Helicopter Parenting [LATEST NEWS]: Is Overparenting Really A Bad Idea? Recent Survey Reveals Texting Helicopter Parents Could Spell A Child’s Death
The child-raising concept of helicopter parenting or overparenting has long been a subject of debate among parents and parenting experts. As a matter of fact, several parenting specialists warned parents about this controversial and child-raising approach, saying overparenting could lead to several unintentional and negative impacts on a child's wellbeing and development.
So, is helicopter parenting really a bad child-raising idea? The answer is yes and for the reason that overparenting could spell a child's death. According to TreeHugger, Boston-based Liberty Mutual Insurance and Students against Destructive Decisions have conducted a survey and discovered that helicopter parents could be the culprit of a child's death through a vehicular accident.
The reason? Well, let's just say that many helicopter parents are by sending text messages to their kids, who are driving, and expect a reply as soon as possible. But what was really appalling about the findings are the statistical records indicating that 29 percent of texting helicopter parents demand to get a reply before their children reach their destination.

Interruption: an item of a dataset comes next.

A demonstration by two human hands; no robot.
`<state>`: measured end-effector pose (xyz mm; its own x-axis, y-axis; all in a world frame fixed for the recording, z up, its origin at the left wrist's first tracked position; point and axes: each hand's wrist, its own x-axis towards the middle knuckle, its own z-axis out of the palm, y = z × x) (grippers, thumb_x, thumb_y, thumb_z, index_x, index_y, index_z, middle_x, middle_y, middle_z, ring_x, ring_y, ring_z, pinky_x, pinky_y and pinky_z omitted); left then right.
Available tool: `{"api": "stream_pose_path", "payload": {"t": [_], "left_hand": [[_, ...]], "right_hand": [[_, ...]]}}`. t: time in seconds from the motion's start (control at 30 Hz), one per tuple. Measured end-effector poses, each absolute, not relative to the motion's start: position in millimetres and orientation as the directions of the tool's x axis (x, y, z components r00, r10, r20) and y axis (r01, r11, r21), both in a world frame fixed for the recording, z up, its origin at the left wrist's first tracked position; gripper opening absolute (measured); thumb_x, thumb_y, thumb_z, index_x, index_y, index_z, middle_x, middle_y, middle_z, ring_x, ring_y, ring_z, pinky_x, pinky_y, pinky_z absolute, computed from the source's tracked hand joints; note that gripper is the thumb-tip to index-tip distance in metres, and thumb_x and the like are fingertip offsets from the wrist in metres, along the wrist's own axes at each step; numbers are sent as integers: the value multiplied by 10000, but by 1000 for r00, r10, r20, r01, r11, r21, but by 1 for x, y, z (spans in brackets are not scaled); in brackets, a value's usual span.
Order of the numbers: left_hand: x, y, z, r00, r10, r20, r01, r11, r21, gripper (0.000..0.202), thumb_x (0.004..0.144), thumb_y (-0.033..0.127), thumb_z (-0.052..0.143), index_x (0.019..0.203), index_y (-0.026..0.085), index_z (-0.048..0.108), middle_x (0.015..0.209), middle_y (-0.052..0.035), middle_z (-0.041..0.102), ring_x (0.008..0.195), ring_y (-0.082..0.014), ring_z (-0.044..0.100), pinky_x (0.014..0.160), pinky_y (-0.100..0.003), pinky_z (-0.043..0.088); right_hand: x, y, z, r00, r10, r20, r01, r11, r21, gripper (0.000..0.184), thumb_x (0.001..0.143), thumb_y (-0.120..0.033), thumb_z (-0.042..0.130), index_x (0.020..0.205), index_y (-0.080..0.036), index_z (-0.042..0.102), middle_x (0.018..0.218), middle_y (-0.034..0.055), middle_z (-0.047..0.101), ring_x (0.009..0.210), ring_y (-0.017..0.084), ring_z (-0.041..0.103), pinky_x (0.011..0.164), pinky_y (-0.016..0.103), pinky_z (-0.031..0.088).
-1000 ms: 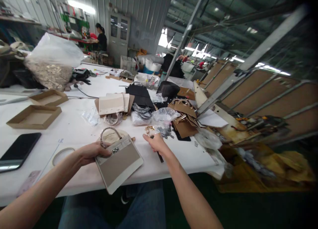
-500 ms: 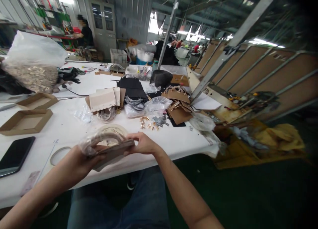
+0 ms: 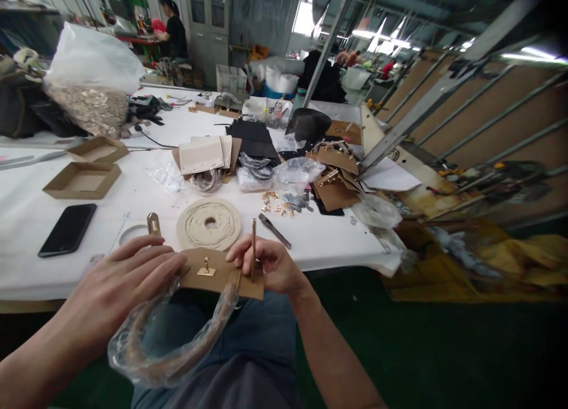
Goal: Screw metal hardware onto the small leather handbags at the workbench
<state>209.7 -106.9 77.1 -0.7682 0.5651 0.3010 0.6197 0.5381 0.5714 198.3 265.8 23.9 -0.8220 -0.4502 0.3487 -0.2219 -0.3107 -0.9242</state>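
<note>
A tan bag panel (image 3: 222, 282) lies at the table's front edge with a small gold turn-lock (image 3: 206, 268) on it. Its curved handle (image 3: 181, 361), wrapped in clear plastic, hangs toward my lap. My left hand (image 3: 133, 270) is over the panel's left end, fingers closed at its edge, thumb hidden. With bent fingers, my right hand (image 3: 270, 266) grips the right end, where a narrow gold bar (image 3: 254, 243) stands upright by the fingers. Just beyond are a round cream coil (image 3: 222, 216), a slotted gold plate (image 3: 153, 224) and a dark metal tool (image 3: 275, 230).
Small gold fittings (image 3: 270, 203) and grey pieces lie past the coil. Behind them are cream panels (image 3: 202, 154), black sheets (image 3: 252, 139) and brown panels (image 3: 332, 193). A phone (image 3: 68, 228) and cardboard trays (image 3: 84, 181) are at left. A co-worker (image 3: 175, 33) sits far back.
The panel has been turned, so its turn-lock face shows and the handle hangs toward me. Both hands have shifted around its ends. The coil, plate and dark tool show more clearly; the view has shifted.
</note>
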Motion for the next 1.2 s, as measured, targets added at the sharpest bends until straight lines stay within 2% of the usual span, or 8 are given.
{"api": "stream_pose_path", "payload": {"t": [0.3,0.5,0.63,0.77,0.83,0.97,1.1,1.2], "left_hand": [[219,-93,92,-725,656,210,625,499,600,399,1063,421,691,1390,382,914,1333,-88,889,1267,-425,828,1403,-635,473],[218,-85,87,-691,614,380,722,569,393,236,1091,458,798,1283,361,895,1208,-32,894,1183,-356,829,1259,-549,601],[224,-52,99,-744,312,590,587,727,356,663,1090,576,839,1658,279,670,1588,-124,754,1491,-428,685,1341,-607,505],[236,-35,107,-848,-27,529,388,648,655,634,1103,592,805,1680,392,634,1679,-46,693,1540,-401,663,1392,-597,482],[239,-36,97,-936,-81,343,281,416,865,609,1094,650,793,1611,353,667,1602,-77,742,1442,-400,732,1289,-578,596],[232,-34,54,-980,176,95,89,-43,995,1009,972,758,903,1767,313,470,1694,-197,660,1458,-456,729,1214,-579,662],[211,-28,17,-980,194,-35,-45,-43,998,1312,837,775,1006,1850,334,300,1814,-225,532,1569,-501,644,1229,-548,648],[189,-37,-7,-982,176,-64,-57,44,997,1081,910,761,949,1757,337,426,1790,-162,575,1604,-492,611,1299,-541,584]], "right_hand": [[217,274,8,-801,-531,277,-118,-314,-942,386,878,-418,1093,1026,-216,800,1086,147,856,1020,273,833,986,410,700],[227,274,5,-856,-495,147,60,-377,-924,780,722,-364,1172,1328,-260,691,1138,98,824,932,228,795,771,288,665],[231,277,32,-981,-44,188,-160,-357,-920,613,788,-396,1092,1233,-277,688,1194,83,770,930,223,755,790,311,660],[239,273,86,-824,336,457,-510,-88,-855,447,917,-313,966,1273,-319,696,1305,102,739,1086,275,771,900,394,692],[239,259,105,-710,288,643,-630,150,-762,397,960,-213,919,1286,-326,722,1257,104,737,1088,278,760,904,401,681],[218,198,88,-671,-132,729,-666,540,-515,384,1023,-111,762,1358,-291,709,1246,114,760,1190,318,754,1041,450,654],[180,128,18,-839,-148,524,-443,744,-500,177,1151,-224,648,1322,-243,690,1253,107,752,1083,272,773,879,344,638],[160,100,-26,-897,-153,415,-386,730,-564,296,1121,-344,722,1396,-250,665,1350,104,740,1157,291,778,878,350,658]]}}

In addition, a previous survey also highlighted some dangerous findings as some helicopter parents demand to get a reply within a minute while 25 percent expect it within five minutes. These statements are a bit contradictory to the parental claims that 87 percent of parents stressed they impose texting and driving rules, Washington Post revealed.
Aside from the fact that helicopter parenting could lead to a child's premature demise, it also has long-term risks. Even though the intention of parents to hover their children is understandable and having a close relationship with their children can be advantageous, it has also several harmful consequences, as per Deseret News Family.
University of California sociology associate professor and "Parenting to a Degree" author Laura Hamilton revealed one of the negative consequences of helicopter parenting is children are "slow to adapt to adulthood." Indiana University psychologist Chris Meno also added helicoptered children aren't good at problem-solving and often have low self-esteem.
Helicopter parenting can also undermine a child's "financial security, draining emotional and psychological reserves." As previously reported, helicopter parenting could also have drastic influences on a child's college education by hampering the development of resilience and independence among children.